▶ _WORK INSTRUCTIONS_: Every line from the one with "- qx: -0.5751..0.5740" to the one with "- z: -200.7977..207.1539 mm", including those two, is to be copied exactly; all other lines of the entries below are left out.

[Data items]

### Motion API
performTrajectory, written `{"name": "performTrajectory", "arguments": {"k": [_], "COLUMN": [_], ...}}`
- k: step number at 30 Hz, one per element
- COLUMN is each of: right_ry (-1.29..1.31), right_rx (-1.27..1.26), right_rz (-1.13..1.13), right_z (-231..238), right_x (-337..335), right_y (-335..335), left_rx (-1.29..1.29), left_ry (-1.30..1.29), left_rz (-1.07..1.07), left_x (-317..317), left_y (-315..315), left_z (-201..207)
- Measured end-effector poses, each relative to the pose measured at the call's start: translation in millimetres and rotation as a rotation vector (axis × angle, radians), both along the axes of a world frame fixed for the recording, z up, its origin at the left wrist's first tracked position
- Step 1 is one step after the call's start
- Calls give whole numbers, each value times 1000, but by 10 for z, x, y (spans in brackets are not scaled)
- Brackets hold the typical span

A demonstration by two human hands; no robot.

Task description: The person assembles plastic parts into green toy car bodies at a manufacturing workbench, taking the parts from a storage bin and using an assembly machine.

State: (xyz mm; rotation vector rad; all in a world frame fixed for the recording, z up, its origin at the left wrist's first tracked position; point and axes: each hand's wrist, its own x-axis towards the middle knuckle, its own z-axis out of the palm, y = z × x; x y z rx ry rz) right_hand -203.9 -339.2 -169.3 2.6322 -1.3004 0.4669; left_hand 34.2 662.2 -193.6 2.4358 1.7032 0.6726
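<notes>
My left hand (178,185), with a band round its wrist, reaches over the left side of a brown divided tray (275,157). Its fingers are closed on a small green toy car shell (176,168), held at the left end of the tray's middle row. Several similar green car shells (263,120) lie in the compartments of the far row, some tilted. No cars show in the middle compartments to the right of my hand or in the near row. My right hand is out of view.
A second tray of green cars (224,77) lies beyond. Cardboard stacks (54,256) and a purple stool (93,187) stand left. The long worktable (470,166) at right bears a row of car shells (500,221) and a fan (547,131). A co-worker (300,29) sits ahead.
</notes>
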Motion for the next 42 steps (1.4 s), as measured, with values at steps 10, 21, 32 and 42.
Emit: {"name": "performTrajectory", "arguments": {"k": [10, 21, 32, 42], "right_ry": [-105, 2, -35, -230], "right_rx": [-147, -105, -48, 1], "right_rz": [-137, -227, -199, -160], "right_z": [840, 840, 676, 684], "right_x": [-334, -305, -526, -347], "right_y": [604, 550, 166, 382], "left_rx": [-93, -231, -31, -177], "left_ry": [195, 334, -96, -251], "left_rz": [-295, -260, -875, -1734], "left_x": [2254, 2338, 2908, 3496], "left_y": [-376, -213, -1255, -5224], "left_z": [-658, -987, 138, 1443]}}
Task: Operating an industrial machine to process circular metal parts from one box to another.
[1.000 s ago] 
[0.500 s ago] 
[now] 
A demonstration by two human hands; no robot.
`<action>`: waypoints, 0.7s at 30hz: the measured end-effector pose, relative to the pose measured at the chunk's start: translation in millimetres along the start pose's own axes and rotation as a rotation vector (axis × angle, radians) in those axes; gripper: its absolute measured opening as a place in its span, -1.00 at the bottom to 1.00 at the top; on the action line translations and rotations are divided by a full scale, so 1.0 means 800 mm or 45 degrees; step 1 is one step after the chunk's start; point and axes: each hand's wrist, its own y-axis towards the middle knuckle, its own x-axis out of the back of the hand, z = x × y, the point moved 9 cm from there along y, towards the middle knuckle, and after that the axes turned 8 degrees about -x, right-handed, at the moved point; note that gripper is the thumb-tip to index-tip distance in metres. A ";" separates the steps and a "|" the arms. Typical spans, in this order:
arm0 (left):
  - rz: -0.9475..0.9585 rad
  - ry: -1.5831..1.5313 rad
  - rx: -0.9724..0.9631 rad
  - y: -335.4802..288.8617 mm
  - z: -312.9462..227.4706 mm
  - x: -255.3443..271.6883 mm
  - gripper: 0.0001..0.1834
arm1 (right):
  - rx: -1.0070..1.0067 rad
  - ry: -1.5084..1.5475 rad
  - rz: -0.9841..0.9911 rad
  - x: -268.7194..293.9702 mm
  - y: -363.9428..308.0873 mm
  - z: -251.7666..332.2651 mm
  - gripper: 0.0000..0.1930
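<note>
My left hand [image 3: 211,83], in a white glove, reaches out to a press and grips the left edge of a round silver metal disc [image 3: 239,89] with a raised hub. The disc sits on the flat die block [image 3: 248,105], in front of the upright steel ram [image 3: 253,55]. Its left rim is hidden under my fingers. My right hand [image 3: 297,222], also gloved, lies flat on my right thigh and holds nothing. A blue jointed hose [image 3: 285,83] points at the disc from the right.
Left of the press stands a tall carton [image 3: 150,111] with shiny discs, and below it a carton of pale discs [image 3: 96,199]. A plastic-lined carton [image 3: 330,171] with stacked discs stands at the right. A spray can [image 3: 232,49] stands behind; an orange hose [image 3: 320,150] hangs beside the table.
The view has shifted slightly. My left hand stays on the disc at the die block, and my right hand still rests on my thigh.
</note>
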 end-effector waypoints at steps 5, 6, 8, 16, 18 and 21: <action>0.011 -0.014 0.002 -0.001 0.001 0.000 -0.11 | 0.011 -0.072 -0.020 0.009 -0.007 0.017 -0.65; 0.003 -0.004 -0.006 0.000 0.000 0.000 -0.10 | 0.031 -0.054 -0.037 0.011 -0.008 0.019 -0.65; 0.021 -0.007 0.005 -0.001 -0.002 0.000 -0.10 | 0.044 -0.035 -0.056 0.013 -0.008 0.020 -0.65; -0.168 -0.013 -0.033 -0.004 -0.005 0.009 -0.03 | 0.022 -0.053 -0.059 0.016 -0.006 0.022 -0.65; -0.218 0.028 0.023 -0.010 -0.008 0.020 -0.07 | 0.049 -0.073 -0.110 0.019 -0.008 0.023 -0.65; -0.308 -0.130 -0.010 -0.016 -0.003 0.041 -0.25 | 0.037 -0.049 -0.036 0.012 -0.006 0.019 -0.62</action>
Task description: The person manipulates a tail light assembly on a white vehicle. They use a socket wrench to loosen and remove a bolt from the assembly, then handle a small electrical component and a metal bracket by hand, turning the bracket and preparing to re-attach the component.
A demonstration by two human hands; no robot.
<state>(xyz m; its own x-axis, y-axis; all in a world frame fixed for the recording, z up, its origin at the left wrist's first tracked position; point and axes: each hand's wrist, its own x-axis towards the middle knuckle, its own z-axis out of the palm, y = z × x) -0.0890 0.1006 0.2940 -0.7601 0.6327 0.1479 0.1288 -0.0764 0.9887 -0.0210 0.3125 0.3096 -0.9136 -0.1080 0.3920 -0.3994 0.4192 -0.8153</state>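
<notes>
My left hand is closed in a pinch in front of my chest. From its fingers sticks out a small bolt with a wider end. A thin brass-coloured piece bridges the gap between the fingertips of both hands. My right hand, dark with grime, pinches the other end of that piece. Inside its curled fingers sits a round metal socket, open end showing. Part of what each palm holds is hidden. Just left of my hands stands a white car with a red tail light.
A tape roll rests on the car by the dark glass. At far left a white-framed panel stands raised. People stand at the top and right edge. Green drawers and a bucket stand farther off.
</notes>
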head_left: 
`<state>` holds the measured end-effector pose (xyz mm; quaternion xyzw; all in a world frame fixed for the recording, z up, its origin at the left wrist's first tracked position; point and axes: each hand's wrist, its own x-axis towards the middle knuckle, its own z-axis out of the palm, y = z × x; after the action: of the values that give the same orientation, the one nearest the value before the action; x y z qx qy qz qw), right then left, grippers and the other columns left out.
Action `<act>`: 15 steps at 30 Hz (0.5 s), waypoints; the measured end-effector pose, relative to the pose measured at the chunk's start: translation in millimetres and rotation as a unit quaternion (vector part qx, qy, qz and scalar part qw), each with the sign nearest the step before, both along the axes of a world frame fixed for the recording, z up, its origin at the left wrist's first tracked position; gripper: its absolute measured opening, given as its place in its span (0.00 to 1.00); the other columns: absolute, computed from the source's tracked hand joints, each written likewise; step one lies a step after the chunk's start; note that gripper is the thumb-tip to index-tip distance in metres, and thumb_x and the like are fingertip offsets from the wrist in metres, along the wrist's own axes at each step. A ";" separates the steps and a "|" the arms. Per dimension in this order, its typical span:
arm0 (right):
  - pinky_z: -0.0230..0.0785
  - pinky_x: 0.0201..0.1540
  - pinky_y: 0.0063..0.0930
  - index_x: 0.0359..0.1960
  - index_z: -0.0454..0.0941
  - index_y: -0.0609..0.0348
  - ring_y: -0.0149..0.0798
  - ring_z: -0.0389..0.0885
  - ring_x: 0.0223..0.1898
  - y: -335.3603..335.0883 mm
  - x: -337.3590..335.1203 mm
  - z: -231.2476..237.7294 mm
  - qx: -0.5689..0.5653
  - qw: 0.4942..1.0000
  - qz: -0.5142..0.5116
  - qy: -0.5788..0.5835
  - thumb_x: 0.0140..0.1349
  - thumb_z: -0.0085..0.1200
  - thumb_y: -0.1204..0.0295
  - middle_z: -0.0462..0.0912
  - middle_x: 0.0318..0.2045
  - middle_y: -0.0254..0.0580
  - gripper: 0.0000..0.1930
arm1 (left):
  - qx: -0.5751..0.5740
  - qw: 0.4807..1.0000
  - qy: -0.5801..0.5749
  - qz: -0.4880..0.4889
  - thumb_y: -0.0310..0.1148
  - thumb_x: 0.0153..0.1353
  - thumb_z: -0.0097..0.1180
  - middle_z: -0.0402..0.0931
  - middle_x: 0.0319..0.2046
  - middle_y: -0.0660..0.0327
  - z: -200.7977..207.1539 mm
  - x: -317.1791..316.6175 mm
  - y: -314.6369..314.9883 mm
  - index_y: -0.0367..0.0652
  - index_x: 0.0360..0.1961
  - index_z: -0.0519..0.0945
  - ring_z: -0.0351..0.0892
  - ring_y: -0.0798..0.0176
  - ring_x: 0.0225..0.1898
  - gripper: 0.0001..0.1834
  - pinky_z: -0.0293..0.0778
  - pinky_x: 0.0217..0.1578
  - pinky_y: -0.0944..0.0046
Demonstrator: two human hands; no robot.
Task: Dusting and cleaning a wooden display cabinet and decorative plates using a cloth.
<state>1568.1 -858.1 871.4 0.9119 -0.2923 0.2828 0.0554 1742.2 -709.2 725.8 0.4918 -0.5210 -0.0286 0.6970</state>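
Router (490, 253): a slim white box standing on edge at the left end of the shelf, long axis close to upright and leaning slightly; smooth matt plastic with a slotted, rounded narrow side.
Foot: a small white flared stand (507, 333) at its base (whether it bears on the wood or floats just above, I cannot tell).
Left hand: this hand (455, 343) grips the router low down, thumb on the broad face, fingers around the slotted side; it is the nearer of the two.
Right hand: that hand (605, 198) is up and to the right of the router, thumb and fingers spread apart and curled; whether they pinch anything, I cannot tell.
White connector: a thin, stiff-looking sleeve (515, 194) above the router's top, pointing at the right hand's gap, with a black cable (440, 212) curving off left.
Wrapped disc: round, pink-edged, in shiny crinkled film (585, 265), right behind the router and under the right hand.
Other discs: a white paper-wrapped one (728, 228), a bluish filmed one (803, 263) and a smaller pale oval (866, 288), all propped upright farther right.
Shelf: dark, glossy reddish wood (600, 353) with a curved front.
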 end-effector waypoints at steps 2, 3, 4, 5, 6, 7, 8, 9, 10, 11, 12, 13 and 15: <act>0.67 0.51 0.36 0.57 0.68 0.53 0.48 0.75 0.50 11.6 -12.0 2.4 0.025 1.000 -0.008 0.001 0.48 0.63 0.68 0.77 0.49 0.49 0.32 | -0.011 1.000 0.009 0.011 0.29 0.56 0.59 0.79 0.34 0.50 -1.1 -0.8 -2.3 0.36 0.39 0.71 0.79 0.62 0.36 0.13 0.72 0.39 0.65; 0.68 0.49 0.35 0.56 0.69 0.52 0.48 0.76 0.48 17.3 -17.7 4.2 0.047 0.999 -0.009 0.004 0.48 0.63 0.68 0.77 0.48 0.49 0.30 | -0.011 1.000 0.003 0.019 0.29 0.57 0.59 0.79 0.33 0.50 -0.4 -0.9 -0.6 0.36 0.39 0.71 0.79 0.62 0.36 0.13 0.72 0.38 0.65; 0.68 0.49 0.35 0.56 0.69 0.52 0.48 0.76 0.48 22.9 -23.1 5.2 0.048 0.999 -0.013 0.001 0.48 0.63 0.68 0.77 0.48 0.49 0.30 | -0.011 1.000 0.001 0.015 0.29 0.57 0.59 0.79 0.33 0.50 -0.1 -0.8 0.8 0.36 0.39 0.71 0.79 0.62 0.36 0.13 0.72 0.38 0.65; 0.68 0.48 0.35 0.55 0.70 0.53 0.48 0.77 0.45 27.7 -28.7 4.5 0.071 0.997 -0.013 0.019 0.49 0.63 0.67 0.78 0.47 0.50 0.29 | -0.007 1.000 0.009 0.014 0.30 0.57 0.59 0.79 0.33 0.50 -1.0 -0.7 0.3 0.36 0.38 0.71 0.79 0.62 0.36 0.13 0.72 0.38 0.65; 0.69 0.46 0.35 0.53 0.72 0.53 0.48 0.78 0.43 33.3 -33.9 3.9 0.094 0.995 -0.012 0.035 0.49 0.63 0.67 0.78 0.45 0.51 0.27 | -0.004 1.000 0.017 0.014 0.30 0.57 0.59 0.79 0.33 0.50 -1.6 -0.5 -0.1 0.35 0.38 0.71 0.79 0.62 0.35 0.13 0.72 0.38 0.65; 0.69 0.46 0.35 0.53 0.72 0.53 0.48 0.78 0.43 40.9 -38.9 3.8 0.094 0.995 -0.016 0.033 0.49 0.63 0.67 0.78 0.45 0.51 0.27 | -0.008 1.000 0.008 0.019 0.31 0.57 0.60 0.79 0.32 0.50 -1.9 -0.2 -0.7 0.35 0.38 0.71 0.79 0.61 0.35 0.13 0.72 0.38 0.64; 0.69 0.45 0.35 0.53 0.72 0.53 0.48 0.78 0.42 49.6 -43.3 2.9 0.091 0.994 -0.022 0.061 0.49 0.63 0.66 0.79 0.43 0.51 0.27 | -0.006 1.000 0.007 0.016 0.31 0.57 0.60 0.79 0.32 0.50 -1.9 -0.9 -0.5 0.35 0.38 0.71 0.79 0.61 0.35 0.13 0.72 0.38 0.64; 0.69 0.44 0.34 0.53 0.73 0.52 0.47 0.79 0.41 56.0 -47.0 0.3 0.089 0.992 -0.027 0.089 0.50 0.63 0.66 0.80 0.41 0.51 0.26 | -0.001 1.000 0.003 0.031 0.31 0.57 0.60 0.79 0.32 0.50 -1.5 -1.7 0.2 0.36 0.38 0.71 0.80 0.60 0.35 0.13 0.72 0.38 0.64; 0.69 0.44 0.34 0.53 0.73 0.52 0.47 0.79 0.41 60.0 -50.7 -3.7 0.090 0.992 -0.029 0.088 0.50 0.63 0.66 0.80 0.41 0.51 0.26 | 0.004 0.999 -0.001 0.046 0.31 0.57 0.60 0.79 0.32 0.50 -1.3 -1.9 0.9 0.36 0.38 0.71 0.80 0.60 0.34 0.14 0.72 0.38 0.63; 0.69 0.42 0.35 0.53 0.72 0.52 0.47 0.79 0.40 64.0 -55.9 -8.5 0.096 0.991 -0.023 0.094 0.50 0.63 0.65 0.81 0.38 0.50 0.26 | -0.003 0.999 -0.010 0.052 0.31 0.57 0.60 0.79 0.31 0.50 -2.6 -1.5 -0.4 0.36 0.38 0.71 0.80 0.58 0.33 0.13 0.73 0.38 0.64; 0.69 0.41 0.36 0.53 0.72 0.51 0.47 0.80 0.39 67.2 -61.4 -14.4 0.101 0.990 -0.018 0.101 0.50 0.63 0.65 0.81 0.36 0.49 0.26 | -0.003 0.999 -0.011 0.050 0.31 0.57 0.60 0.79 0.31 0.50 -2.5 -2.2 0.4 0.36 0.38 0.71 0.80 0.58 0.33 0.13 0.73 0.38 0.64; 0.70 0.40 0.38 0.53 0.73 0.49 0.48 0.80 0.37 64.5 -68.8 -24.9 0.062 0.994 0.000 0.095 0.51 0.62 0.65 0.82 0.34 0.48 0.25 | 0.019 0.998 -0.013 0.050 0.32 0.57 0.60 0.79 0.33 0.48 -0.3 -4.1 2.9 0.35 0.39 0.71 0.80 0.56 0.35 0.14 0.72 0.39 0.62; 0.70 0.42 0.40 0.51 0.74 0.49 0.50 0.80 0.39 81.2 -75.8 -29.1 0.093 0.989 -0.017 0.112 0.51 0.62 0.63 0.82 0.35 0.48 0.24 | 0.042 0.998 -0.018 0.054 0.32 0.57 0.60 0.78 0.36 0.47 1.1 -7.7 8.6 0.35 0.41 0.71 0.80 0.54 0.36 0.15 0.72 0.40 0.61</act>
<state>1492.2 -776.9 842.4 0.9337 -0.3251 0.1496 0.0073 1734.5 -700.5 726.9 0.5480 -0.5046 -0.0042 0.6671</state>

▶ _OUTPUT OF THE TASK_:
  - qx: -0.5751..0.5740
  - qw: 0.4807..1.0000
  - qy: -0.5801..0.5749
  - qz: -0.4880..0.4889
  - thumb_y: -0.0310..0.1148
  - thumb_x: 0.0153..0.1353
  - thumb_z: -0.0097..0.1180
  - middle_z: -0.0402..0.0931
  - middle_x: 0.0319..0.2046
  - middle_y: -0.0660..0.0327
  - z: -200.7977..207.1539 mm

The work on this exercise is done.